『STRANGE STROLL』

著/霧生康平

 どうしても目が冴えて眠れなかったので、夜の散歩と洒落込むことにした。とはいえ特にあてがあるわけではなかったから、近所の公園に行くことにした。するとそこで妙な光景を目にした。
 何かの工事中なのだろうか、小型のパワーショベルがあったのだが、そのアームが満月を支えていたのだった。太りすぎの満月はいかにも重そうで、アームは耐え難いといわんばかりに軋んでいた。このままだと遠からず落っこちると思ったのでパワーショベルに乗り込んでエンジンをかけると、たちまち力がみなぎってアームは力強く月を支えなおした。
 慎重に操作して、どうにか月を元の高さまで掲げなおそうとした。
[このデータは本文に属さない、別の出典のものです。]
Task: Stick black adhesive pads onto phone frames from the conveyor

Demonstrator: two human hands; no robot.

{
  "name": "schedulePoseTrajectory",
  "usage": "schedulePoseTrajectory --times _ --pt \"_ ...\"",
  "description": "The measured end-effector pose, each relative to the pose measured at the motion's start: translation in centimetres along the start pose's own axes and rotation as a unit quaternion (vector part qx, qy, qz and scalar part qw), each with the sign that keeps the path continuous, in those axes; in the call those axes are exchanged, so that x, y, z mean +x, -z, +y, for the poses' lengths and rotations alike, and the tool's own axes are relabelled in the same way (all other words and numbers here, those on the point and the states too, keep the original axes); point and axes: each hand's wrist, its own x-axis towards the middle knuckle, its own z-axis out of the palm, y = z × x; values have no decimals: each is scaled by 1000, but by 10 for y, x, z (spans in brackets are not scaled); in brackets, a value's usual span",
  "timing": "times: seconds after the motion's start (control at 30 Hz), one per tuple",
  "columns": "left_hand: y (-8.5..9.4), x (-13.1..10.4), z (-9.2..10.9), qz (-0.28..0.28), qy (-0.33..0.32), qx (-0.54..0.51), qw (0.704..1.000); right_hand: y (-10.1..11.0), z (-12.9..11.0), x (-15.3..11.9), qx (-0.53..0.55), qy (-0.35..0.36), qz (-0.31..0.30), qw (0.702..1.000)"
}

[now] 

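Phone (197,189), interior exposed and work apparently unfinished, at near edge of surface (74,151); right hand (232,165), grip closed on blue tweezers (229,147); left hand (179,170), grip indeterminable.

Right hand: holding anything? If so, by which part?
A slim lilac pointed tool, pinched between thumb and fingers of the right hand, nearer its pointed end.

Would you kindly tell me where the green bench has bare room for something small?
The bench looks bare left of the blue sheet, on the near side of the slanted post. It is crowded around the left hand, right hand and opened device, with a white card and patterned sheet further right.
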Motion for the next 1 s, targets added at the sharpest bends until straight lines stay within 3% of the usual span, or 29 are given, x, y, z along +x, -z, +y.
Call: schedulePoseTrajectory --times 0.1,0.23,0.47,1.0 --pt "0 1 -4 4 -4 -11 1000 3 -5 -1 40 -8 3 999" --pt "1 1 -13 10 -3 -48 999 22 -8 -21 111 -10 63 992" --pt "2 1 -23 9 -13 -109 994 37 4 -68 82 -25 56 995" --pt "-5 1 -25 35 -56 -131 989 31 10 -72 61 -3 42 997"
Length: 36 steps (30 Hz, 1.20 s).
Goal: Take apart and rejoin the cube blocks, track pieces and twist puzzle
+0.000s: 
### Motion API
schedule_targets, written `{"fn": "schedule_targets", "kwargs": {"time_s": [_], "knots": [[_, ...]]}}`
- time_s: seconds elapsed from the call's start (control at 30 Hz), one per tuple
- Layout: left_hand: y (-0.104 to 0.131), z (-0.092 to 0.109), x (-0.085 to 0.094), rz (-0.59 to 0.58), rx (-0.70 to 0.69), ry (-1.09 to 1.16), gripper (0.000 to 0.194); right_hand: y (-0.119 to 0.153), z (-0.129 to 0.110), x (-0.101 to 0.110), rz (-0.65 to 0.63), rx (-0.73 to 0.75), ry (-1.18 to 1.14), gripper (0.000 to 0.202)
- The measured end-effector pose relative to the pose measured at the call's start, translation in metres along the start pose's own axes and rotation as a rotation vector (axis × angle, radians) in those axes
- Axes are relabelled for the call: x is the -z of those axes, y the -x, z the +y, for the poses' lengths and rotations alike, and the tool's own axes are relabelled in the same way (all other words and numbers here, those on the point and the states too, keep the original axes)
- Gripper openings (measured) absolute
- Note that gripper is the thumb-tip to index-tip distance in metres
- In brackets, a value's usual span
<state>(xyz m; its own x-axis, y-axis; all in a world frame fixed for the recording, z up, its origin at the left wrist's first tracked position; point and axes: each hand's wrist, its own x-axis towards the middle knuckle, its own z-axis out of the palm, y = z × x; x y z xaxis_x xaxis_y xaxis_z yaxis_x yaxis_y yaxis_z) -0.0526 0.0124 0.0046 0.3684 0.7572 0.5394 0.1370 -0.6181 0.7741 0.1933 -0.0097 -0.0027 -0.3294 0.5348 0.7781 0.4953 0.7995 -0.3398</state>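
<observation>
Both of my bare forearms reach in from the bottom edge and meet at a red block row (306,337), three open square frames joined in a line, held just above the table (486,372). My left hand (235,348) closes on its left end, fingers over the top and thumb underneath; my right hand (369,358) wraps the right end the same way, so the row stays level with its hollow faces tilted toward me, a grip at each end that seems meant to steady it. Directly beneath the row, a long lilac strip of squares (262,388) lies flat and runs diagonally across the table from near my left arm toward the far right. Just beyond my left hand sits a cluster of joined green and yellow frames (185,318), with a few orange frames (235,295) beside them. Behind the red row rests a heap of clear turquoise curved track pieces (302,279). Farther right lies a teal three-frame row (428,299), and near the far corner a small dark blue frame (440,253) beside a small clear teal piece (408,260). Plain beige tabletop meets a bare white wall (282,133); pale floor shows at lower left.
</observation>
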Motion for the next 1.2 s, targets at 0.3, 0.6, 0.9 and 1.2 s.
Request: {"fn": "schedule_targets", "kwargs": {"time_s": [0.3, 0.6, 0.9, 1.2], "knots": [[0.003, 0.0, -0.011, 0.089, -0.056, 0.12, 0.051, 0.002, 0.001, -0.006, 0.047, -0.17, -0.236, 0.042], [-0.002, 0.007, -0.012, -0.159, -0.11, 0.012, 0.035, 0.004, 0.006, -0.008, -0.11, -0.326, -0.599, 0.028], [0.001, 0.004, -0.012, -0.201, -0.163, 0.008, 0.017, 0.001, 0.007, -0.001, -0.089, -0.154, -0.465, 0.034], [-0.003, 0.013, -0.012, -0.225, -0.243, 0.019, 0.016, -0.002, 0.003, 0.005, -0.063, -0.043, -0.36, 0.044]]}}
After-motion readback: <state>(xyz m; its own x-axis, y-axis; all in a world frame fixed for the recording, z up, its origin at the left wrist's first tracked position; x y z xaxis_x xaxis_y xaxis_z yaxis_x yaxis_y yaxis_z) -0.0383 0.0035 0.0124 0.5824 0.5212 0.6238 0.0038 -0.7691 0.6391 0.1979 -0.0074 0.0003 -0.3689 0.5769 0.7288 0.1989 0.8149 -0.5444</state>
ところが月の重さに耐えかねたのか、目一杯伸長していたアームが嫌な音を立てて中途から折れてしまった。支えを失った月はそのまま地面へと落下していく────────。

 月が落下した衝撃で目を覚ますと時刻はまだ真夜中で、窓の外にはまん丸い月がいつものように浮いていた。私は月に向かって手を伸ばして月が落ちてこないことを確認すると、夜明けまで寝直すことにした。